## Work item
Reproduce the records word for word, from the first line to the line containing "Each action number".

===== Data section =====

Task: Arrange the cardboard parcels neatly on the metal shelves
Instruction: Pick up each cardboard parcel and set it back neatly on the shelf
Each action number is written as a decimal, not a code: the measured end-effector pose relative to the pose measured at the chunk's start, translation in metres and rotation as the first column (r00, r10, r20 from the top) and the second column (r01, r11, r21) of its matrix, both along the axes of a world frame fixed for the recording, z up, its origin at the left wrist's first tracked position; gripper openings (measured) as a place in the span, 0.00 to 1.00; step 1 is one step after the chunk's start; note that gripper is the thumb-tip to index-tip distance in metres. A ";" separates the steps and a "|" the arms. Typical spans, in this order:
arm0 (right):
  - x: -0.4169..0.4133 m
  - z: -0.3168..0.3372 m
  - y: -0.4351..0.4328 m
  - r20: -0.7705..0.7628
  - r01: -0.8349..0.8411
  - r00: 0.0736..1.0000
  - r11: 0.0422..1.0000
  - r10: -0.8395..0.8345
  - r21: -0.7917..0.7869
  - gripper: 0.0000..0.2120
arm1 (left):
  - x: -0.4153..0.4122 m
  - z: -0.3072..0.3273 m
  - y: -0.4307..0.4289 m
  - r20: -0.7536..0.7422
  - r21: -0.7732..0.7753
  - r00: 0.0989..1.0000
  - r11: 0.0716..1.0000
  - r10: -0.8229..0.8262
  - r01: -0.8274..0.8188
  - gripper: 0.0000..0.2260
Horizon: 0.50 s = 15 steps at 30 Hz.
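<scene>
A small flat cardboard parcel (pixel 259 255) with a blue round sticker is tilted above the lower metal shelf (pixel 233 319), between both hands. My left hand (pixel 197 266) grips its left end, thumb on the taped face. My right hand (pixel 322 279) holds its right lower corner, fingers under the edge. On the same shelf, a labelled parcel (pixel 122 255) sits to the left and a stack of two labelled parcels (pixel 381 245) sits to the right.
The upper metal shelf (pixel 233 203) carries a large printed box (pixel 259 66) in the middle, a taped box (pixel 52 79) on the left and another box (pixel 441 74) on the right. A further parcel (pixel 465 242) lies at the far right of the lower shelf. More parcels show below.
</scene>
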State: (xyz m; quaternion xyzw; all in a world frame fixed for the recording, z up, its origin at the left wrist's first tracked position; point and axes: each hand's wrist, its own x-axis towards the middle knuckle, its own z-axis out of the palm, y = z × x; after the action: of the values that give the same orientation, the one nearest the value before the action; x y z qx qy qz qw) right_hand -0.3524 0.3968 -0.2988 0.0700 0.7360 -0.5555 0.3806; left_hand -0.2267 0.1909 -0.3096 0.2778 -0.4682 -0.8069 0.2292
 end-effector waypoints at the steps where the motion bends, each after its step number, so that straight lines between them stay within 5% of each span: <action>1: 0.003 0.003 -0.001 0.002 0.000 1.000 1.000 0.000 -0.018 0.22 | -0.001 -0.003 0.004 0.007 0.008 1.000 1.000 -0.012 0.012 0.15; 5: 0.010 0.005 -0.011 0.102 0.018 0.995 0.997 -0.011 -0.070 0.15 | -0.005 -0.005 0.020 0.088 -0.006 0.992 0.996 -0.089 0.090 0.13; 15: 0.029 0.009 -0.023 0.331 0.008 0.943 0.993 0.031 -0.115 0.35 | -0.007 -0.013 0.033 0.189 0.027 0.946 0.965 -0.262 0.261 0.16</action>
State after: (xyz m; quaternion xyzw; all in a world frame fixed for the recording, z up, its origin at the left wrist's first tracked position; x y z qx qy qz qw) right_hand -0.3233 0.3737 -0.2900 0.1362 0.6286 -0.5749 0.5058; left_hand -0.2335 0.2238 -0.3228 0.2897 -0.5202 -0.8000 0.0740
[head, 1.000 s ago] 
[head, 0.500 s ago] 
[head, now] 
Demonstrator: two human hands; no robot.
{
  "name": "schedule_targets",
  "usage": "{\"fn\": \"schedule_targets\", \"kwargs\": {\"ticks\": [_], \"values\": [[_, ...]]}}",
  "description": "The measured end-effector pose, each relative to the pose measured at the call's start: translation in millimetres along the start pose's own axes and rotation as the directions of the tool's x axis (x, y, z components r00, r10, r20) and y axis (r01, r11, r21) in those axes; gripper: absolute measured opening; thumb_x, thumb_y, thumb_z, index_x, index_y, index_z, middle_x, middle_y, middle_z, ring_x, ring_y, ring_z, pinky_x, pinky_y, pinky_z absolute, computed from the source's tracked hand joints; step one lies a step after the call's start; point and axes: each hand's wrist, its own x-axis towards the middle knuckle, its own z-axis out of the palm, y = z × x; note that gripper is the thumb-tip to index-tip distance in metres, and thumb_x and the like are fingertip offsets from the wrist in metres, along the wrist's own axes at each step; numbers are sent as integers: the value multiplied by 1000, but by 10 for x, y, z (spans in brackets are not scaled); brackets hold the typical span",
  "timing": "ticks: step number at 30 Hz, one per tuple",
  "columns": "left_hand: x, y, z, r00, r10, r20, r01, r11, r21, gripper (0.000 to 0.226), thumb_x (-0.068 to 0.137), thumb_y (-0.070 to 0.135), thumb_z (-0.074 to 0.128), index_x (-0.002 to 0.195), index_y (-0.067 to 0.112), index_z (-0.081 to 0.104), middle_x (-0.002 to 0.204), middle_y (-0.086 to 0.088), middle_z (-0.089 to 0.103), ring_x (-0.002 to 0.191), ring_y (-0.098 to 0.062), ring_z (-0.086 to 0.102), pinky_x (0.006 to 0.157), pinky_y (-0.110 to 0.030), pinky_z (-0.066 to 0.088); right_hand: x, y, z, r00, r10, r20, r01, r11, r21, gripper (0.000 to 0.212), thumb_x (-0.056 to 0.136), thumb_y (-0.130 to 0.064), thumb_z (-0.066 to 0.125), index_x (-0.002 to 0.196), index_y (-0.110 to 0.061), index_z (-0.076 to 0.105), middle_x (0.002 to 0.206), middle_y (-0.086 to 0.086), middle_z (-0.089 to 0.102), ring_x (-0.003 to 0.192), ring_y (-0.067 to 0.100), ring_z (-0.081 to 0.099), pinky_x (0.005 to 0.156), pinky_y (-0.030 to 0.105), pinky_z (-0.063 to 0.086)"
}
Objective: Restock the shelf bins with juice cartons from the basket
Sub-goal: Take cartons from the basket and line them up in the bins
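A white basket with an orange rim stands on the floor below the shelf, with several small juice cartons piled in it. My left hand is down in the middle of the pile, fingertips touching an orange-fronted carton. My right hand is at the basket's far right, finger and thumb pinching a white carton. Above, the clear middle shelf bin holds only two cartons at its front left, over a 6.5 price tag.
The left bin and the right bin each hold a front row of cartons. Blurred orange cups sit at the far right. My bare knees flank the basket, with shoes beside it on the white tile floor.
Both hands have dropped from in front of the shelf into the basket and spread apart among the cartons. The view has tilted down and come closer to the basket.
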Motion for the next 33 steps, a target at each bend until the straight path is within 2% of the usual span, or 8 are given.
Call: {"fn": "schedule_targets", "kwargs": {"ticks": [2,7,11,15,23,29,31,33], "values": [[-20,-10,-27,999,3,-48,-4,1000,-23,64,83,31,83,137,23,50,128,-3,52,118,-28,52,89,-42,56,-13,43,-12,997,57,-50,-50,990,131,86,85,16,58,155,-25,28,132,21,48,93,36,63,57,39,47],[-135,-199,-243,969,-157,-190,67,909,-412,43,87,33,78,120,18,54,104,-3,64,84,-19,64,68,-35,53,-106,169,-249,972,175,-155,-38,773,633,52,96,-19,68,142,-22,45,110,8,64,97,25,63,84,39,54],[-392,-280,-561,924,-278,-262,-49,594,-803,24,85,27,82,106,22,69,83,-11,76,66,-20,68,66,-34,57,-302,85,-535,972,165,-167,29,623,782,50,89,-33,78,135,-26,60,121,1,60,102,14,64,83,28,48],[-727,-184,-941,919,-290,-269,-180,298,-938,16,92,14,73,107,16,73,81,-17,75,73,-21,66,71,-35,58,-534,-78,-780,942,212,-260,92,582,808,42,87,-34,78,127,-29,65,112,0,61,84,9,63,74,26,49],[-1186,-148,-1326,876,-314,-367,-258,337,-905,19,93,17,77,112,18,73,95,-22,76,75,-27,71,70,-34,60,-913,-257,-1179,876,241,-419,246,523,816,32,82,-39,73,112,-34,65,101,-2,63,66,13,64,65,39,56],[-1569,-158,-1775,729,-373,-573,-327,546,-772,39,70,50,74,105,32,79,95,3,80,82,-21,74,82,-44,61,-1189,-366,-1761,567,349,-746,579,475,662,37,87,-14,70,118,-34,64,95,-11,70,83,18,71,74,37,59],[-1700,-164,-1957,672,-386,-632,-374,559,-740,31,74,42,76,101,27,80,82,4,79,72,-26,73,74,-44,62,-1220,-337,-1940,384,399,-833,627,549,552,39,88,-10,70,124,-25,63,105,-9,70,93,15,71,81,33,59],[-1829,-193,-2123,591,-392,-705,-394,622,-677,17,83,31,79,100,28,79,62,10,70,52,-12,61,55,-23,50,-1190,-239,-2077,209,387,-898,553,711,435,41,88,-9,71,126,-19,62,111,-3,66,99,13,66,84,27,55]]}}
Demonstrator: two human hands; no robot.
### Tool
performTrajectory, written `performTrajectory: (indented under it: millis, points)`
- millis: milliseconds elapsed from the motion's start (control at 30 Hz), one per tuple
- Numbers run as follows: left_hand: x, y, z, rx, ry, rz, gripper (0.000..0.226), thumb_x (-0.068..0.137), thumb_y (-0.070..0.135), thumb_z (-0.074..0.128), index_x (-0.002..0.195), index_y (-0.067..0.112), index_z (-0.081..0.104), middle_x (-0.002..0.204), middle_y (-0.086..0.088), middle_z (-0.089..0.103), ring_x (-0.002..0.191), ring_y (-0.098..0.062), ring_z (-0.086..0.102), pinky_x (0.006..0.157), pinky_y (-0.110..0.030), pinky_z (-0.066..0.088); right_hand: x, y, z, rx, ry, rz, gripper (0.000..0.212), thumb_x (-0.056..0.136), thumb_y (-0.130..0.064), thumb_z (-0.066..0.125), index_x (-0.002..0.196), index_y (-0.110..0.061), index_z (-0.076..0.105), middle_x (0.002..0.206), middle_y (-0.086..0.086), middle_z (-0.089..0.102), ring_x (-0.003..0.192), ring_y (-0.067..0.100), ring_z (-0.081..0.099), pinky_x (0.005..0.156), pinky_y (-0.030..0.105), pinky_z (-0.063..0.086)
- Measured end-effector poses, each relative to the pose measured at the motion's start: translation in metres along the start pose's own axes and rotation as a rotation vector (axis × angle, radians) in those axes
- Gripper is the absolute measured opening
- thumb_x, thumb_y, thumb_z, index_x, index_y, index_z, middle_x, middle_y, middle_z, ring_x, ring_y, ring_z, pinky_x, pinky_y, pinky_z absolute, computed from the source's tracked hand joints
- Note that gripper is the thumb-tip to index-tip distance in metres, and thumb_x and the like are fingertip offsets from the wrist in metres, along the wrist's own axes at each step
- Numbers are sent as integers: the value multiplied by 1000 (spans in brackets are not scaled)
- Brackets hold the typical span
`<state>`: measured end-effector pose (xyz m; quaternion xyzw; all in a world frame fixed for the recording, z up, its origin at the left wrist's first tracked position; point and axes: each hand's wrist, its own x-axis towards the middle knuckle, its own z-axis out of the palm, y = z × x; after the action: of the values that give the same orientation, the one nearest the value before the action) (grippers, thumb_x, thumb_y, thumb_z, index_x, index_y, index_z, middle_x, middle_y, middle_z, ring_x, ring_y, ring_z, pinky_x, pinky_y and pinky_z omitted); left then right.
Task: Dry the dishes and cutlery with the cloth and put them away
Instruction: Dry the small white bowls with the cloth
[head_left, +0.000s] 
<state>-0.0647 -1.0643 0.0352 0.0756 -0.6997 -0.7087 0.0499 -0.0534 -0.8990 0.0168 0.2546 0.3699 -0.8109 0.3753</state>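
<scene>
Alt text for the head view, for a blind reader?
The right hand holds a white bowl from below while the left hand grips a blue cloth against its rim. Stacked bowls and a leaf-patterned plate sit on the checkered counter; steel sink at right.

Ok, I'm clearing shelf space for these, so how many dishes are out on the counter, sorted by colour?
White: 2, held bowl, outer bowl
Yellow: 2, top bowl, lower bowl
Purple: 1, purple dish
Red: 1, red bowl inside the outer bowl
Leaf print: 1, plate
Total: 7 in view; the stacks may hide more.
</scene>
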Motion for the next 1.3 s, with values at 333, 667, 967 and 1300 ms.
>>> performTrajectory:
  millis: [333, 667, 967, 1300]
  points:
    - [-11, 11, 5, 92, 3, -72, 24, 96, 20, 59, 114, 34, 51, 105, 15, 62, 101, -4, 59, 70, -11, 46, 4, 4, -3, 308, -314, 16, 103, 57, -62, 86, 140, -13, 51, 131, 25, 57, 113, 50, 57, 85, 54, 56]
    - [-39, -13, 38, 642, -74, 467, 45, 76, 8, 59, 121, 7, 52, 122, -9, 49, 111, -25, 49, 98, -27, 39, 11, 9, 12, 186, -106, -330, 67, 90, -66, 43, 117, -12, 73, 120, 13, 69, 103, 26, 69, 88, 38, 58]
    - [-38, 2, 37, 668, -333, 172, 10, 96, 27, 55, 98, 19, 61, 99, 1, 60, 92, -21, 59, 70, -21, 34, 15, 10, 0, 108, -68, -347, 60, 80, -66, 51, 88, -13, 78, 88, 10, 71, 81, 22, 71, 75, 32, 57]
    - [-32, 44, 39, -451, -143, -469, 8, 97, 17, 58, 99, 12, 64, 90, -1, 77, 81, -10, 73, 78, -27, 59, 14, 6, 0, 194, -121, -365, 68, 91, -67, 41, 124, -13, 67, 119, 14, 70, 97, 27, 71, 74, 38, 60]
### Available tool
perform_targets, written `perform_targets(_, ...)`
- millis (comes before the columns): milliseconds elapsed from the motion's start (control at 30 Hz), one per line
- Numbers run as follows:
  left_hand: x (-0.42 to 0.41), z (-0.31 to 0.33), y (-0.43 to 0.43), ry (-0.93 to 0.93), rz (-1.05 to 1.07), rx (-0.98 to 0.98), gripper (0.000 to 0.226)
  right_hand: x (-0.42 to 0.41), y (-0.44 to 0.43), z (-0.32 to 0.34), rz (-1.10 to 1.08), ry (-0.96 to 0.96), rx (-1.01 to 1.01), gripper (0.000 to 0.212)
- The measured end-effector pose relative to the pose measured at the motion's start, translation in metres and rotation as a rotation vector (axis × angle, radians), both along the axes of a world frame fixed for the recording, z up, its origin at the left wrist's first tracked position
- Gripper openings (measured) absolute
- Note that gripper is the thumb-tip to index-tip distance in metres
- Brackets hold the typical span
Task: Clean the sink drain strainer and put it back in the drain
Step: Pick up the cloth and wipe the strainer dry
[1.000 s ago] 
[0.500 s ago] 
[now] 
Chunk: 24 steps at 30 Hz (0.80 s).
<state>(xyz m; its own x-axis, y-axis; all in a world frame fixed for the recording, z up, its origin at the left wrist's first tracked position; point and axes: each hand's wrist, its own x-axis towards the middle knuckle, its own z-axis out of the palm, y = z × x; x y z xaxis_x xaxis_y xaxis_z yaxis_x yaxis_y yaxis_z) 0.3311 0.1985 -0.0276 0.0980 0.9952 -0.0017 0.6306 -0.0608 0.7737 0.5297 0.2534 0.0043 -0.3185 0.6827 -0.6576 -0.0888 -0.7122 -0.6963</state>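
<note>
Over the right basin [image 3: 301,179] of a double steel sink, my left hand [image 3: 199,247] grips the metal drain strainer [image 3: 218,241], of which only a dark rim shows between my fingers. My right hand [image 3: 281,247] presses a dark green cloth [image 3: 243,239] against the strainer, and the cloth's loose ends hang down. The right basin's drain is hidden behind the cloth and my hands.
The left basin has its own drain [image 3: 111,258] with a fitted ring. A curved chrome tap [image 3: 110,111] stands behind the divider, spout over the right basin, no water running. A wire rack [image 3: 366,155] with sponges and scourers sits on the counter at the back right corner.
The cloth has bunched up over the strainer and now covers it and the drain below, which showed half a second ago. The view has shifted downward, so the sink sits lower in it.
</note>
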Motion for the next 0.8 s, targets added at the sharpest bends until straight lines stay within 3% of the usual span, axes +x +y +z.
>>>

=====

## Solution for this problem
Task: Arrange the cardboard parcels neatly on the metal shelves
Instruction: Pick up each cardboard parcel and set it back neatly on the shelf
Each action number is written as a decimal, not a code: the measured end-effector pose relative to the pose measured at the chunk's start, translation in metres and rotation as the first column (r00, r10, r20 from the top) and the second column (r01, r11, r21) of its matrix, both along the axes of a world frame fixed for the recording, z up, its origin at the left wrist's first tracked position; gripper openings (measured) as a place in the span, 0.00 to 1.00; step 1 is one step after the chunk's start; note that gripper is the thumb-tip to index-tip distance in metres. A ";" separates the steps and a "|" the arms. Typical spans, in this order:

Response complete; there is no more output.